Problem details | The word "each" marks the lines to copy; find all of them in the entries below.

Items from a data source |
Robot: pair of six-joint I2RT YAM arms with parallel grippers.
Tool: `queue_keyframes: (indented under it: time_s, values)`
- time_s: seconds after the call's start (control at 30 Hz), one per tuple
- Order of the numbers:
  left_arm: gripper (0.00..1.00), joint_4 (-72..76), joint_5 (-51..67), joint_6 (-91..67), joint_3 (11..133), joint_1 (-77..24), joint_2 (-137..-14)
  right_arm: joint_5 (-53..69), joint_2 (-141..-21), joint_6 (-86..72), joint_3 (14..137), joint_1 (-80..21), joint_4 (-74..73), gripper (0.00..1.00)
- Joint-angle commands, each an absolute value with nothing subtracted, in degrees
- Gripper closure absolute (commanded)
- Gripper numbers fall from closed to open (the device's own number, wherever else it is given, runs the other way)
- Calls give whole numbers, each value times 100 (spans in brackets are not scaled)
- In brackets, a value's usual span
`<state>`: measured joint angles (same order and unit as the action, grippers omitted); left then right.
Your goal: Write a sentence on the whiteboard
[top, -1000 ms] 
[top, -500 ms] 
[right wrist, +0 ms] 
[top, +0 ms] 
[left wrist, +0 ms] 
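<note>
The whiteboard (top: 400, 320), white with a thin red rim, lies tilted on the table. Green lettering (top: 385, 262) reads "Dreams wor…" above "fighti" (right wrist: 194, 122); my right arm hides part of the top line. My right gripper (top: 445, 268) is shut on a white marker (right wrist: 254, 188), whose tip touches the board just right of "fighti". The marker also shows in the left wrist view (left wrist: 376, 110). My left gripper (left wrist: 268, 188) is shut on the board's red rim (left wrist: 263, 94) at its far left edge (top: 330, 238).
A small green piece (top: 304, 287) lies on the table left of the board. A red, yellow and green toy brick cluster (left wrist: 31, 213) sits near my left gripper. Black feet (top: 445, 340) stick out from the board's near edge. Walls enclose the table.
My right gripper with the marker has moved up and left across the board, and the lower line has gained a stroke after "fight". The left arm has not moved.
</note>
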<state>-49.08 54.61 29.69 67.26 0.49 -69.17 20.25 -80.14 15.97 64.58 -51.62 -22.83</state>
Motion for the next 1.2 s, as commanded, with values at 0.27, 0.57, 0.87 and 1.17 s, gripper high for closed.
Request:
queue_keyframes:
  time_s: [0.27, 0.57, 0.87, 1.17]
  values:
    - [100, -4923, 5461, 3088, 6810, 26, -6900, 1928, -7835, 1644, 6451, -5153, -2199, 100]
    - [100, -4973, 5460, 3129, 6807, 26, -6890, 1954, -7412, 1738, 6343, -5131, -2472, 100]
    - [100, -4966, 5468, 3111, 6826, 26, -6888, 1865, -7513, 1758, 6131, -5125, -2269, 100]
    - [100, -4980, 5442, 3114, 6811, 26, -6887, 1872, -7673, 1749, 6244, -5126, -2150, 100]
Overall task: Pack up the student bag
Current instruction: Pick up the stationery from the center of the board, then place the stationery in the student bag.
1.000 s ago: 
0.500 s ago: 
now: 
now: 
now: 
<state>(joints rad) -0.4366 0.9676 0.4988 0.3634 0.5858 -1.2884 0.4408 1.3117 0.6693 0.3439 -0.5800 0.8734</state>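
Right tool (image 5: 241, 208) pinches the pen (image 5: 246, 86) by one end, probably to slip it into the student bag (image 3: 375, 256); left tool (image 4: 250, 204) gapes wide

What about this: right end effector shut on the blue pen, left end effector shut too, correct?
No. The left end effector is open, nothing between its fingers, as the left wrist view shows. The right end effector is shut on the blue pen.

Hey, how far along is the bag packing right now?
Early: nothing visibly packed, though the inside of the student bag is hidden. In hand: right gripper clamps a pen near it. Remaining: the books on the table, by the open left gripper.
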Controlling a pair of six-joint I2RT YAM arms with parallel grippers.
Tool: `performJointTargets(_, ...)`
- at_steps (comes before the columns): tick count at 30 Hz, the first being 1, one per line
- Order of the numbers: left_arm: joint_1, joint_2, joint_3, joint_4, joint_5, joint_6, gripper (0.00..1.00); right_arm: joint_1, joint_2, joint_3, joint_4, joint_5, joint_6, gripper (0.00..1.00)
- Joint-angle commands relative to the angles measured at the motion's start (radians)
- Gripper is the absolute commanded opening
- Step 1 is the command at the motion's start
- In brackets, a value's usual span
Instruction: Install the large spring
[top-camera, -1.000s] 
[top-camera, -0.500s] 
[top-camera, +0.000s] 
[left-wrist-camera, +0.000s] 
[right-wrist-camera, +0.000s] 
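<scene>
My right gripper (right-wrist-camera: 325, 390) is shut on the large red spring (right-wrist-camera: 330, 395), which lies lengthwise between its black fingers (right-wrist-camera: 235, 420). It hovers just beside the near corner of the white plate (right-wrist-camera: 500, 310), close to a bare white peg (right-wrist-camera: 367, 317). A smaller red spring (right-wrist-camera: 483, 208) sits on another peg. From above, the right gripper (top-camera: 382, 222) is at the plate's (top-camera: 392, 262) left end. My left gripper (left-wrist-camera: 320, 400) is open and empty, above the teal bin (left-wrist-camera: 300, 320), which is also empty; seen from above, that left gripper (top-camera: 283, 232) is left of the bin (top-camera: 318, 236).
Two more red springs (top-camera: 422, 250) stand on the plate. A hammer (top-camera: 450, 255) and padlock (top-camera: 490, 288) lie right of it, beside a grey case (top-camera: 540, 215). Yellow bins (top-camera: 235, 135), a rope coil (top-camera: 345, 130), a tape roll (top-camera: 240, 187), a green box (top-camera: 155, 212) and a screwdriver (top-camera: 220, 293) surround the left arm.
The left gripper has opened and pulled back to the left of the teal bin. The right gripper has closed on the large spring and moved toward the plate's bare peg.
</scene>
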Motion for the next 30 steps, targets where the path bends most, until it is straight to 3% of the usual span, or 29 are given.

Written response |
- Joint-angle commands, each an absolute value with nothing subtracted, in degrees
- Calls give whole numbers, each value times 100 (spans in brackets are not scaled)

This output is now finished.